■ **DATA PROVIDED**:
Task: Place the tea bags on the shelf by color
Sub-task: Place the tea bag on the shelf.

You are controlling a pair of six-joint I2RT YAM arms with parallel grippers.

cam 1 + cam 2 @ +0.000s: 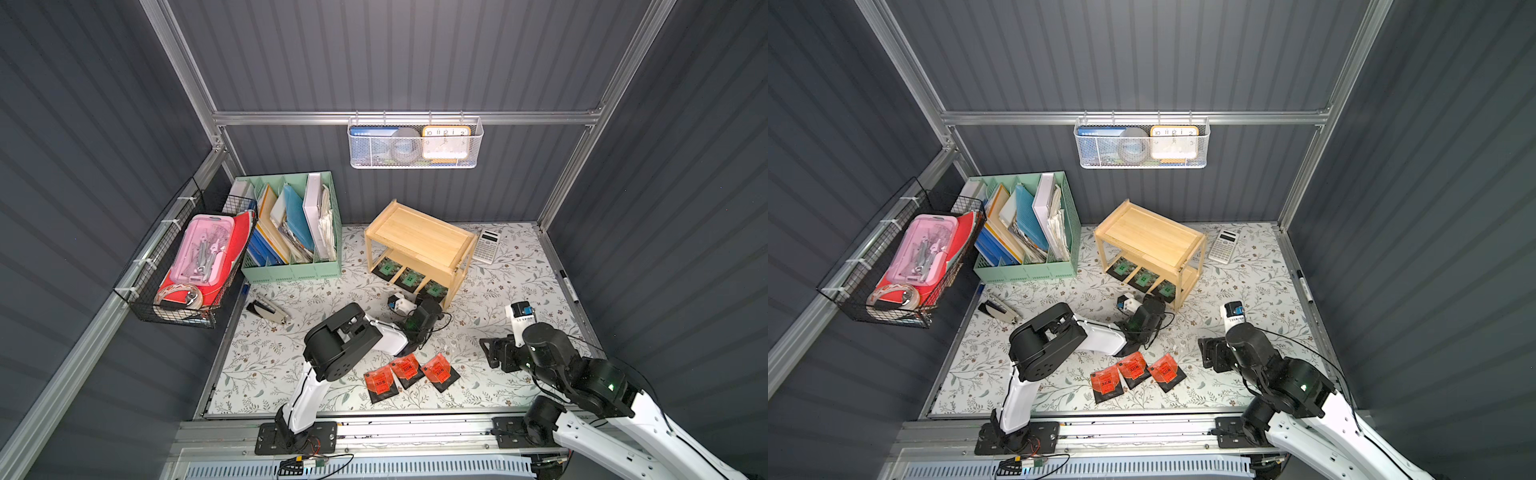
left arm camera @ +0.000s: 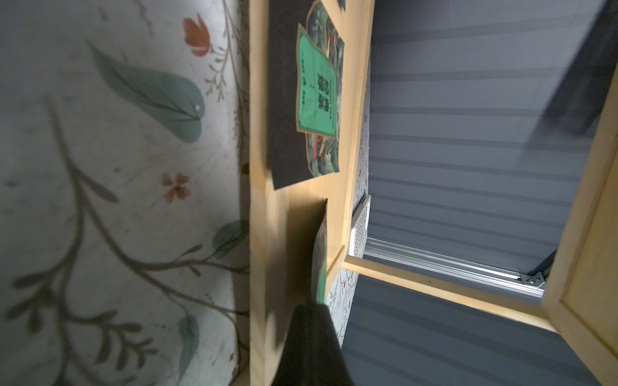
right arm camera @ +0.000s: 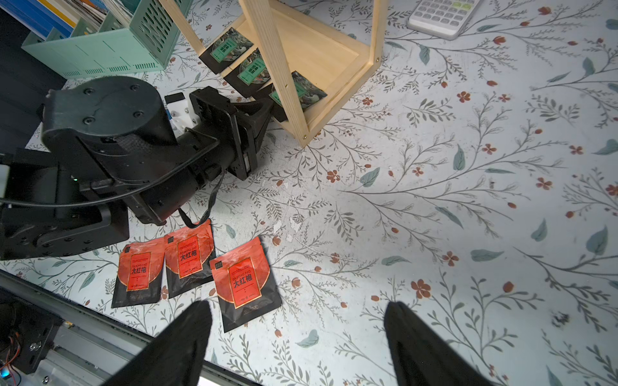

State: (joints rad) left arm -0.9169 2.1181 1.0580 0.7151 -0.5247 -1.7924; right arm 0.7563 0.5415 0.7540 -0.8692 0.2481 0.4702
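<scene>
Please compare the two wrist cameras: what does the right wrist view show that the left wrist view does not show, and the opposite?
Only the right wrist view: three red tea bags lying on the table, the green file organizer, and the open right gripper. Only the left wrist view: the back wall seen through the shelf, and the underside of its upper board. Both: the shelf's lower board with green tea bags, the floral table cover, and the left gripper, shut on the edge of one green tea bag.
</scene>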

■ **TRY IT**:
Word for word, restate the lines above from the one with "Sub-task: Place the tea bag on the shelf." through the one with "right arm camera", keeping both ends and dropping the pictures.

■ **WORKED SOLUTION**:
Sub-task: Place the tea bag on the shelf.

You are controlling a pair of six-joint I2RT YAM arms with parallel grippers.

cam 1 + cam 2 @ +0.000s: 
left arm camera @ +0.000s: 
right arm camera @ +0.000s: 

What the exercise required is now complete.